Since its original release on Italian label Carosello in 1974, Feelings has appeared on several labels with different sleeves and even under a different artist. Indeed cult library label Conroy put it out in one of their iconic red sleeves in 1976 and yes, Feelings has indeed had more than one modern re-issue since these “original” releases. But a record this special deserves to be kept in press and we think it deserves the Be With treatment.
No, Jay Richford and Gary Stevan aren’t two of the most Italian sounding names. As the story goes these were the pseudonyms adopted by Stefano Torossi and Giancarlo Gazzani who wrote the album but couldn’t use their real names on the original release for legal reasons. But Stefano Torossi himself later both clarified and confused the tale further by explaining that Feelings was the work of four people not just Gazzani and himself. Fellow composers and musicians Sandro Brugnolini and Puccio Roelens also worked on the album and as Torossi himself explained “we all worked together”, with all four gents “dividing the royalties in equal parts… that’s the story.” Right, so, with that all sorted out let’s get back to talking about the music. And what music it is.
Long hailed as a holy grail of library music, Feelings is the epitome of the sort of cinematic orchestral jazzy funk that is “that 70s library music sound”. Infectiously funky, deliciously melodic and with impeccible, elegant production, this record is the showcase for a stunning set of compositions and arrangements and with performances that are nothing short of virtuoso.
The record’s first side lifts off with “Flying High”, soaring brilliant and shimmering. Funk licks, menacing strings and swaggering horns combine for an ice-cold intro groove that Isaac Hayes would surely have envied, before the steady-paced drums deliver the slo-mo TKO. The string-drenched cop-funk of “Going Home” raises the tempo. All funky quick-fire bass lines and killer electric guitar soloing. A real thriller.
“Walking In The Dark” positively drips in blaxploitation-funk drama strings and horn struts, all laced with delicate drums, velvet piano and more filthy wah-wah. “Fighting For Life” is another funk-fuelled workout built around an effortlessly relentless drum track that refuses to give up until even the stiffest-necked head is nodding.
The loping, open drum break that guides the much-loved “Feeling Tense” through its early stages would be good enough on its own. The heavy bass gloss, swirling strings and ominous horns that follow take things to the next level.

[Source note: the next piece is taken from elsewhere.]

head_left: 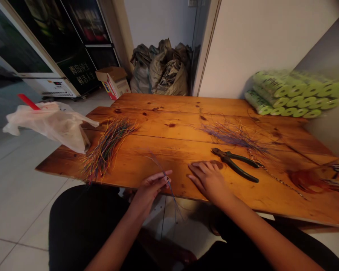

The second side opens with another favourite “Running Fast”, and the track does precisely that. This is one fine rollicking chase theme underpinned by frenetic (yet funky) Fender Rhodes and skipping bass and drums. Those sweeping strings are a gorgeous extra. It’s a deliciously feel-good groove that sets the heart racing.
“Loving Tenderly” envelops us in warm, velvety night-time vibes with easy listening horns and slinky strings dialing up the seduction. Definitely one for the lithe lovers out there. The pace picks up on the electrifying “Fearing Much” where strings dart around deep bass, buzzing guitars and another funky drum break. The lush, melancholic “Being Friendly” is another easy beauty, all warm Rhodes and strings. Majestic stuff that puts an aural arm around you. The climactic “Having Fun” rides a pulsating, bass-heavy drum break with snatches of a funky guitar refrain, some luxurious keys, sweeping strings and triumphant horns. Sensational.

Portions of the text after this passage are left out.